Optum is a global organization that delivers care, aided by technology to help millions of people live healthier lives. As a Senior DevOps Engineer, you will improve the reliability, security, and efficiency of the Optum Consumer Payment Network by leveraging modern cloud technologies and advancing DevOps culture across engineering teams.
Responsibilities:
- Enable teams to define, measure, and meet reliability goals (SLIs/SLOs) by strengthening post-incident learning, reducing alert noise, and helping teams create and maintain quality runbooks
- Build and enhance shared observability capabilities (metrics, monitoring, logging, dashboards, and alerting) to support >99.95% availability for business-critical applications
- Partner with software engineers across the organization to provide hands-on guidance by establishing patterns for engineering excellence initiatives (CI/CD, Infrastructure as code, zero-downtime deployments, automated remediation)

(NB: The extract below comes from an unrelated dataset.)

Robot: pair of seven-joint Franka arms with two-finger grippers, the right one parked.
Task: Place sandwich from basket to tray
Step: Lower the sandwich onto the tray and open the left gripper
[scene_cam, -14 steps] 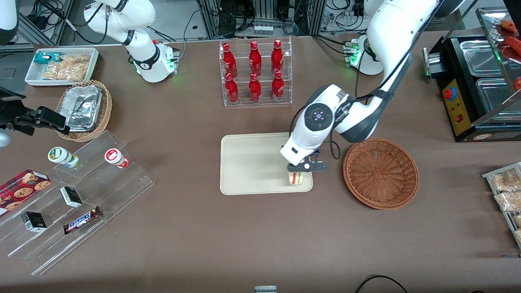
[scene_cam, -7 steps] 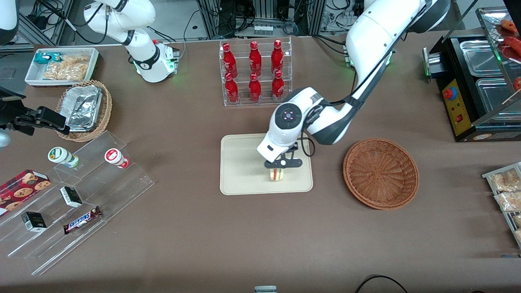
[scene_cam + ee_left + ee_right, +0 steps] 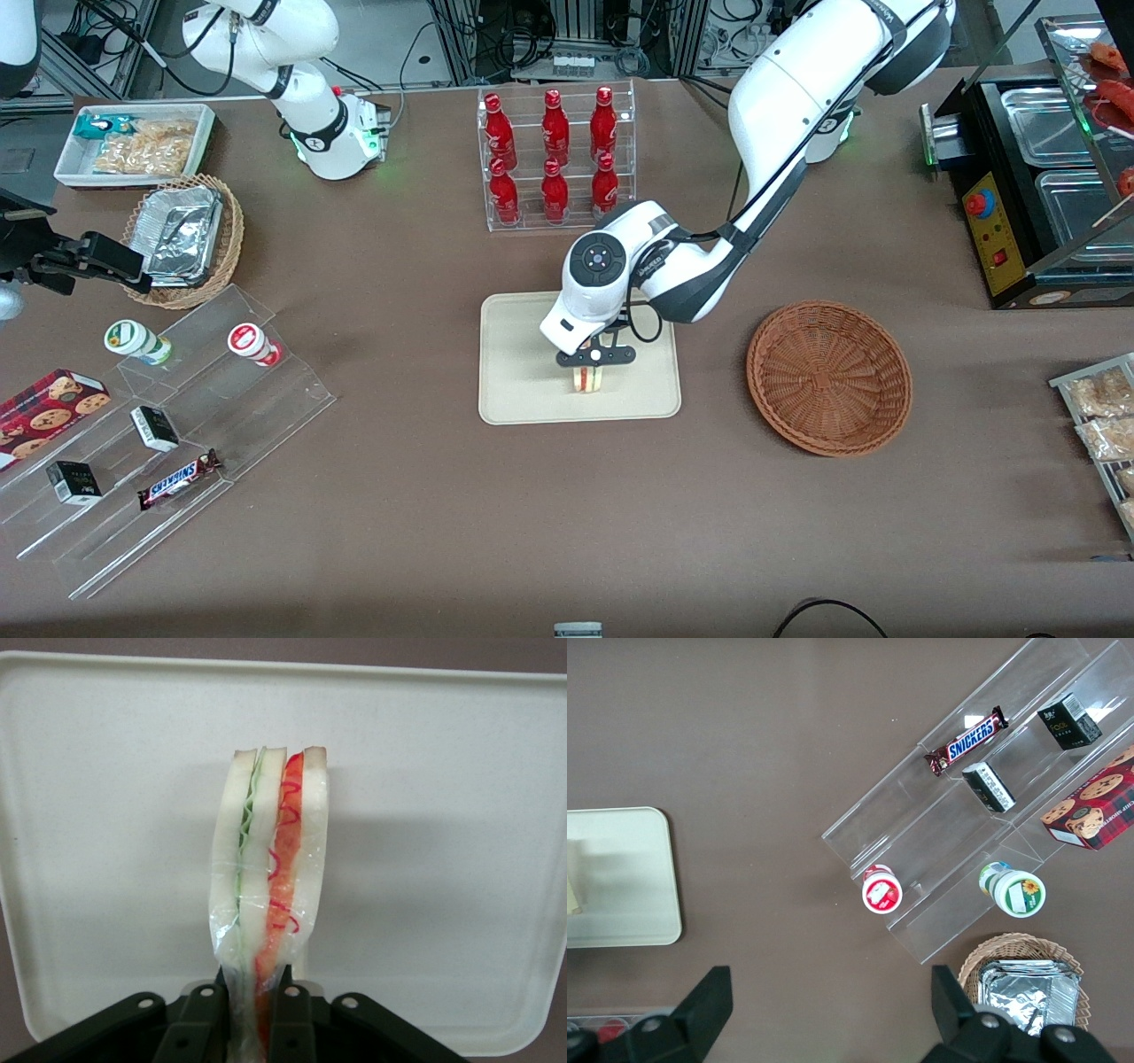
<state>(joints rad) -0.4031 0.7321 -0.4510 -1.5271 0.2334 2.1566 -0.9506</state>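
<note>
My left gripper [image 3: 587, 372] is shut on the sandwich [image 3: 587, 379], a wrapped wedge of white bread with red and green filling. It holds the wedge over the middle of the cream tray [image 3: 523, 372], toward the edge nearer the front camera. The wrist view shows the sandwich [image 3: 270, 877] pinched at its narrow end between my fingers [image 3: 202, 1028], with the tray [image 3: 461, 815] under it. I cannot tell whether the sandwich touches the tray. The reddish-brown basket [image 3: 828, 377] stands beside the tray toward the working arm's end, with nothing in it.
A clear rack of red bottles [image 3: 556, 158] stands farther from the front camera than the tray. A clear stepped shelf [image 3: 168, 434] with snacks and a tan basket of foil containers [image 3: 184, 239] lie toward the parked arm's end. A black appliance [image 3: 1028, 186] stands at the working arm's end.
My gripper has carried the sandwich from the tray's corner by the basket inward to the tray's middle. The move slowed in the last half second.
</note>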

- Use AI-assisted tooling to improve engineering productivity (e.g., improve deployment reliability, incident analysis, automation, and documentation)
- Provide 24×7 production support via a rotating on-call schedule
- You will be recognized for performance and support with development opportunities
- Design, develop, and deploy AI-powered solutions to address complex business challenges with emphasis on responsible use of AI
Requirements:
- Bachelor's degree in Computer Science, Software Engineering, or IT related field
- 5+ years of experience with DevOps, security best practices, CI/CD, infrastructure code (IaC) and observability (e.g., GitHub, Datadog, New Relic or Dynatrace, Terraform, PagerDuty)
- 3+ years of experience operating production applications in hybrid environments (on-premises and public cloud), including Kubernetes-based workloads, in enterprise-scale production environments
- 2+ years of proficiency with a programming or scripting language for automation/tooling (e.g., .NET/C#, Java, Python, Go)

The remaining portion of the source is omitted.